Solange Firmino

Professora do Ensino Fundamental e de Língua Portuguesa e Literatura do Ensino Médio. Escritora, pesquisadora. Estudou Cultura Greco-romana na UERJ com Junito Brandão, um dos maiores especialistas do país em cultura clássica.

Mito em contexto - Coluna 23
(Próxima: 5/5)


Narciso e sua imagem

Na mitologia, os oceanos e os rios eram elementos personificados que tiveram muitos filhos. O rio Céfiso e a ninfa Liríope tiveram Narciso como filho. Como as ninfas também são divindades ligadas à água, Narciso teria atração pela água por causa do pai e da mãe. E na água ele teve seu destino realizado.

Narciso era lindo e desejado pelas ninfas e jovens da Grécia, inclusive pelas deusas. Preocupada com as conseqüências de tanto assédio, sua mãe consultou o oráculo Tirésias, que disse que Narciso viveria muitos anos, desde que não se visse .

Embora fosse muito assediado, Narciso era insensível às paqueras. A ninfa Eco era um das mulheres apaixonadas por ele. Eco era muito tagarela e Zeus sempre pedia que ela distraísse a esposa Hera para que ele desse seus passeios amorosos. Após descobrir seu envolvimento, Hera condenou Eco a não falar mais, apenas repetiria os últimos sons que ouvisse.

Um dia Eco observava Narciso caçando com uns companheiros. Ele se afastou e logo começou a chamá-los. Sobre esse episódio há um poema de Ovídio em “Metamorfoses”, que diz assim em um trecho:

“...Narciso brada: Olá, Ninguém me escuta?
Escuta, lhe responde a amante Ninfa.
Ele pasma; em redor estira os olhos.
E, não vendo ninguém: Vem cá, lhe grita;
Convite igual ao seu parte dela.”

 

Narciso repeliu Eco, que se isolou na solidão. A ninfa definhou tanto que se transformou em rochedo, capaz apenas de repetir os sons do que dizemos.

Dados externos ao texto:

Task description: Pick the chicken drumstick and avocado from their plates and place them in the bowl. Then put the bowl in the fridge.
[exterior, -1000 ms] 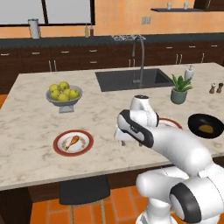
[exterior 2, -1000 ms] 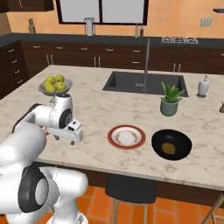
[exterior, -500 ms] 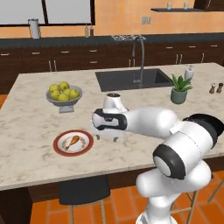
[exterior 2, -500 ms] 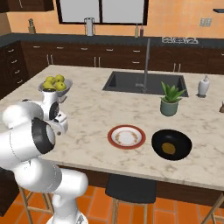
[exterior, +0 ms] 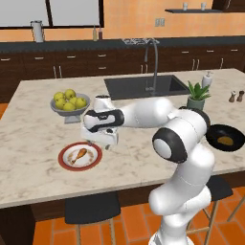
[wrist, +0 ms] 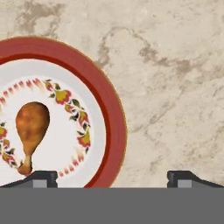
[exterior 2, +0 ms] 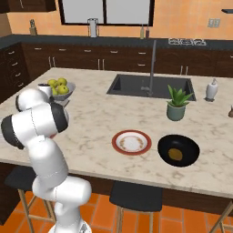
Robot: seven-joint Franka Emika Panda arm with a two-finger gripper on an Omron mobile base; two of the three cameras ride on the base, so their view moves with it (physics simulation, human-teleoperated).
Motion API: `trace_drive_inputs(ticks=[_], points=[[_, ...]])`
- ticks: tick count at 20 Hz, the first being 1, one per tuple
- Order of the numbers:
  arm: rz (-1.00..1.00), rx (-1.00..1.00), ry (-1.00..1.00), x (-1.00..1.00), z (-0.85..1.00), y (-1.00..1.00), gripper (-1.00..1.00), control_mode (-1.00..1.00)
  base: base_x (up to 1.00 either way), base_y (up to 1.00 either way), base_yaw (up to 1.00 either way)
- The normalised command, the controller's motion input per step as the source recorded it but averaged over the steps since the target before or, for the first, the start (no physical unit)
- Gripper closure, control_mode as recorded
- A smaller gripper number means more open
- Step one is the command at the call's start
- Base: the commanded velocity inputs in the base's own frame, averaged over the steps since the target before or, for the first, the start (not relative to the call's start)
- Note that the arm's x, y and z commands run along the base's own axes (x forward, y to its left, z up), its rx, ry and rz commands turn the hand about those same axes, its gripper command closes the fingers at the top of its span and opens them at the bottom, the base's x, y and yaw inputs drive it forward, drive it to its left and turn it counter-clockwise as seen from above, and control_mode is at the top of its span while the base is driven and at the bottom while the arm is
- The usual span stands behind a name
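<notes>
The chicken drumstick (exterior: 78, 155) (wrist: 30, 131), golden-orange, lies on a red-rimmed plate (exterior: 64, 160) (wrist: 107, 118) near the counter's front left. My gripper (exterior: 101, 142) (wrist: 111, 177) hangs open just above that plate's right rim, nothing between its fingers; the drumstick sits off toward the left fingertip (wrist: 43, 177). The other red-rimmed plate (exterior 2: 132, 142) stands bare at mid-counter. Right of it the black bowl (exterior 2: 193, 148) (exterior: 237, 139) holds a brownish lump, apparently the avocado (exterior 2: 174, 154) (exterior: 225, 140). The fridge is out of view.
A grey footed bowl of yellow-green fruits (exterior: 69, 103) (exterior 2: 59, 88) stands just behind the drumstick plate. Sink (exterior: 143, 86) with a tall faucet (exterior: 154, 62), a potted plant (exterior: 196, 95), and shakers (exterior: 236, 96) lie farther back. Stools (exterior: 91, 208) stand under the counter's front edge.
The arm has swung left across the counter, from near the middle to above the drumstick plate. The jaws stayed open and nothing on the counter moved.
</notes>
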Motion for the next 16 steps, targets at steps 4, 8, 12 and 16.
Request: trace_drive_inputs(ticks=[4,8,12,16], points=[[-0.15,-0.1,0.03,0.33,-0.13,0.63,-1.0,-1.0,0.0,0.0,0.0],[-0.11,-0.2,0.03,0.59,-0.36,0.38,-1.0,-1.0,0.0,0.0,0.0],[-0.1,-0.15,0.14,0.36,-0.23,0.24,-1.0,-1.0,0.0,0.0,0.0],[-0.04,-0.11,0.09,0.3,-0.18,0.07,-1.0,-1.0,0.0,0.0,0.0]])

É o eco que conhecemos.

As ninfas, chateadas com a insensibilidade de Narciso, pediram vingança a Nêmesis, que representava a justiça divina. Nêmesis condenou Narciso a um amor impossível. Assim, num dia verão, o sedento Narciso se aproximou de uma fonte e debruçou sobre o espelho da água. Ao ver sua própria imagem refletida, se apaixonou por ela. Cumpriu a profecia de Tirésias e a maldição de Nêmesis.

O poeta Ovídio relatou em “Metamorfoses” também essa parte da tragédia:

“Deitou-se tentando matar a sede,
outra mais forte achou. Enquanto bebia,
viu-se na água e ficou embevecido com a própria imagem.”

Narciso se contemplou e admirou o que todos admiravam. Morreu de amor por si mesmo, buscando se fundir com o reflexo da sua imagem. No lugar do seu corpo acharam uma flor amarela de pétalas brancas no centro. Essa flor também tem um significado no mito de Deméter e Perséfone. A filha de Deméter, Perséfone, colhia narcisos quando foi raptada pelo deus Hades. E no Hades, nas águas escuras do rio Estige, Narciso ainda tentou se ver mais uma vez.

Há muitas interpretações para esse mito ao longo dos séculos. Talvez hoje ele se aplique perfeitamente nos assuntos sobre vaidade e narcisismo. O narcisista vê o mundo a partir de si próprio, não enxerga o outro, pois não sai de si mesmo. Tudo o que não seja ele é imperfeito, só seu corpo precisa de cuidados. Auto-estima é importante, mas quando há exagero, não temos mais amor ao próximo. E precisamos do outro para nos espelhar, para nos descobrir. E na era da imagem, devíamos aprender a olhar o mundo com olhos menos narcisistas e cuidar também do aperfeiçoamento do caráter e não somente do corpo.